Hate your house?  Pick up and move.

Can’t afford too?  Make a list of what you don’t like and pick five things to improve for the year while spending as little money as possible.  Go to your friends house and (silently!) make a list of things that you like better about your house.

Repeat for your job, family situation, and relationships.

My yard has always been a source of “hardness’ in my life — ivy growing up trees and fences, a lawn I have to mow, trees that need to be trimmed. Yuck!

A year ago I decided to make peace with the yard. 

The ivy can have the fence, but I get to keep the trees.  The trees are friends to trim or cut down if theyare in the wrong place.  Mowing the yard is an escape of two hours a week in the spring to think about life and the yard itself.

I sit on the porch after I mow and run my sprinklers and smile and thank God for my beautiful yard.

Life Is Good

Death, disease, famine, bills, cats.

There are many things that we do not consider “good” in this life from the serious to the amusingly annoying.

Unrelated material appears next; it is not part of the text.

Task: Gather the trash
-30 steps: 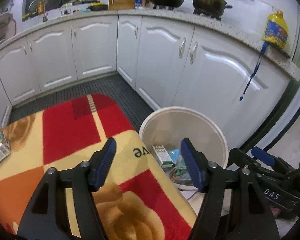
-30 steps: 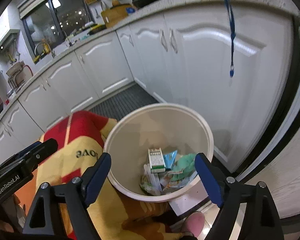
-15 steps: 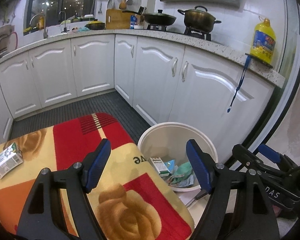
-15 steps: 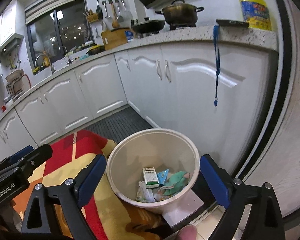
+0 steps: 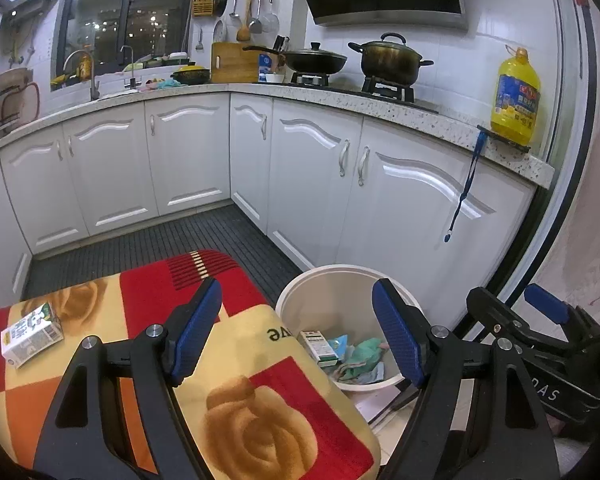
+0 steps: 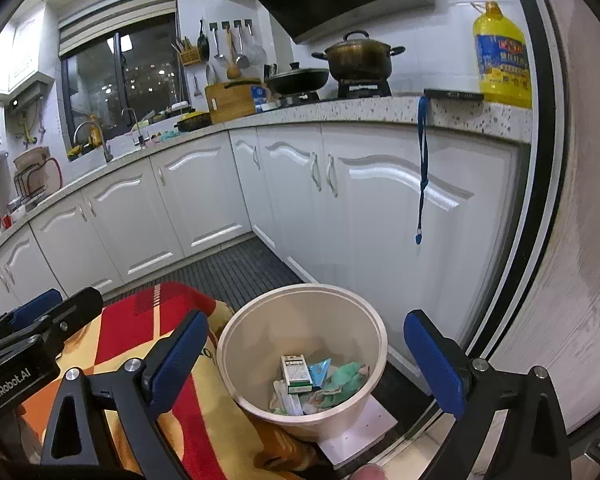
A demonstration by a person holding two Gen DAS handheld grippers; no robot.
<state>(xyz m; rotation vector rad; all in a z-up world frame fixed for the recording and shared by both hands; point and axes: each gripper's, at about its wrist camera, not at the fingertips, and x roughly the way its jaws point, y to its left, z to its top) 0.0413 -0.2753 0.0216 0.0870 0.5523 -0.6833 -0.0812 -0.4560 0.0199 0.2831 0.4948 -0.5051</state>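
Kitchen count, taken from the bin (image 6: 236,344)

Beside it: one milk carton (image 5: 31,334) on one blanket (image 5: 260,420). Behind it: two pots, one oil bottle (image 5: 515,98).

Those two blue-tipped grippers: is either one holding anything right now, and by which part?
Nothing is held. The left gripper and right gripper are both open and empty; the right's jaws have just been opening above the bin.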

I will save my long discussion of death for another day (short version — it makes life precious), but like the “hard” things in life, the “bad” thinks in life can be redeemed.

One of the small “bad” things is when good friend move away from each other.

We may see each other on facebook and wish for a chance to hang out and play cards or wish that our families could grow up near each other.

There are, of course, the truly horrible things in our society — hatred, abuse, and death.

One thing to focus on is what we control?

We have each day of our life to make an impact for good in the world regardless of what was done to us or people we know.

 We can turn to God and ask His help in redeeming the bad and turning it into good.

We have a choice each day to focus on the good parts of our life and celebrate those even if they are few and far between.

In most countries, we can make choices about our future — job, friends, relationships — that will allow us to build a good life.

For me, I see that Life Is Good despite some of the bad around me and I work to do little things in people’s lives to help their lives be a little better as well.

What’s the point?

How do you choose to see life?

If you think that “life is just something to get through” then I suspect (from experience) that your life will be that.

If you think that “life is about impacting people” then I suspect that your life can be about that as well.